You can and should trust your team to get the work done, and where they can’t, to ask for help. You can provide the greatest value by pairing on specific issues, sharing experiential knowledge and in code review. Blasting through patches on your own doesn’t help much.
Maybe the project will take a bit more time, and maybe that’s frustrating for you, but, for newer or less experienced engineers, the net benefit will be great. They will have time and space to own their work, feel that ownership, and develop the skills to work independently.
Instead, use your experience to imagine the state-of-the-world when the project is complete. Ask yourself, what’s next?
Talk to — and listen to — those involved in other functions, like product, design and research. Understand future requirements and requests of other teams, stakeholders or users. Document legacy code, impending maintenance tasks and the day-to-day frustrations of your team.

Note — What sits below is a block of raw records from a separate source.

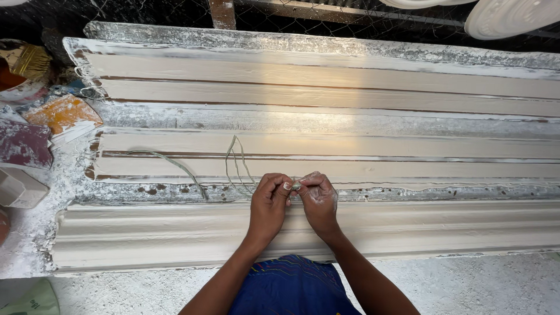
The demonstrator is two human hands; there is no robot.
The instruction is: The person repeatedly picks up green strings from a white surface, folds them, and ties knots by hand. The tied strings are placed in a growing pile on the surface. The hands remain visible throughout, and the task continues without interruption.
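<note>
Head view: left hand (pixel 268 205) and right hand (pixel 318 200), fingertips pinched shut together on a thin pale green-grey wire (pixel 236 166). Wire loops up and away from the grip, then trails left across the long white plaster moulding casts (pixel 350 169), whose long axis runs left-right on the plaster-dusted desk (pixel 466 286).

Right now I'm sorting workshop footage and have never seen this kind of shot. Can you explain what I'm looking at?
One camera, worn on a person's head, looks down at their own two bare hands. The left hand and right hand meet, pinching thin pale cord whose loops trail over the surface. Below lie long white plaster mouldings in powder-crusted moulds. At the left edge sit a brush and an orange scraper. Round plaster pieces show at the top right.
</note>
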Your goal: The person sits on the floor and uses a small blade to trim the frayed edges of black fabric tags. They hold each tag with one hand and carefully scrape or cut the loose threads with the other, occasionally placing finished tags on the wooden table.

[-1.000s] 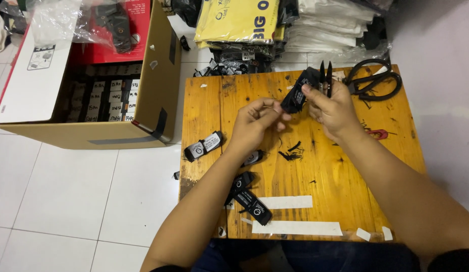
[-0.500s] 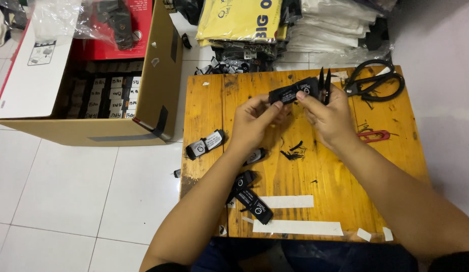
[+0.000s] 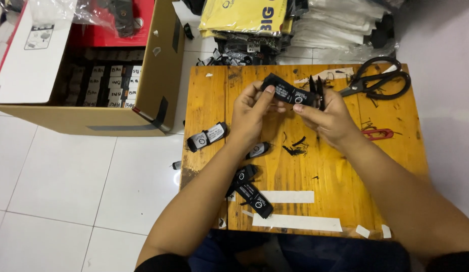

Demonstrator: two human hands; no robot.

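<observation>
Both hands up over the wooden bench (image 3: 209, 100): left hand (image 3: 252, 113) and right hand (image 3: 327, 118) pinch the ends of one black label (image 3: 289, 93), fingers closed on it; right also grips small black snips (image 3: 317, 93). Four or so labels (image 3: 207, 136) lie on the bench's left half, apparently done. Thread scraps (image 3: 295, 147) near centre. Scissors (image 3: 378, 80) idle, far right.

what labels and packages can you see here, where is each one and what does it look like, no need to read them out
Black label: narrow strip with white print, held between left hand and right hand.
Folded label: black and grey, left table edge.
Loose black labels: table front.
Cardboard box: brown, open, on the floor at left.
Yellow packages: flat stack behind the table.
</observation>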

With those in mind, write down some possible futures. What would happen if you focused on technical debt for a week? What if you switched immediately to the next big feature? Is it time you ran a bug-fix sprint?
Lay the groundwork for paths that your team could take, outlining objectives, rough milestones, and potential blockers.
Help the non-engineering functions of your team understand what’s possible from the next point of inflexion. You’ll help product or project management plan and communicate priorities, write roadmaps and do their best work.
Point the way and empower your team.
There is more to say about the cadence of a project — the excitement and rapid progress at the onset, the doldrums of the middle, and the near-endless cycle of nearly-done moments toward the end — and how to help a team transition from project-to-project, but that’s not for this post!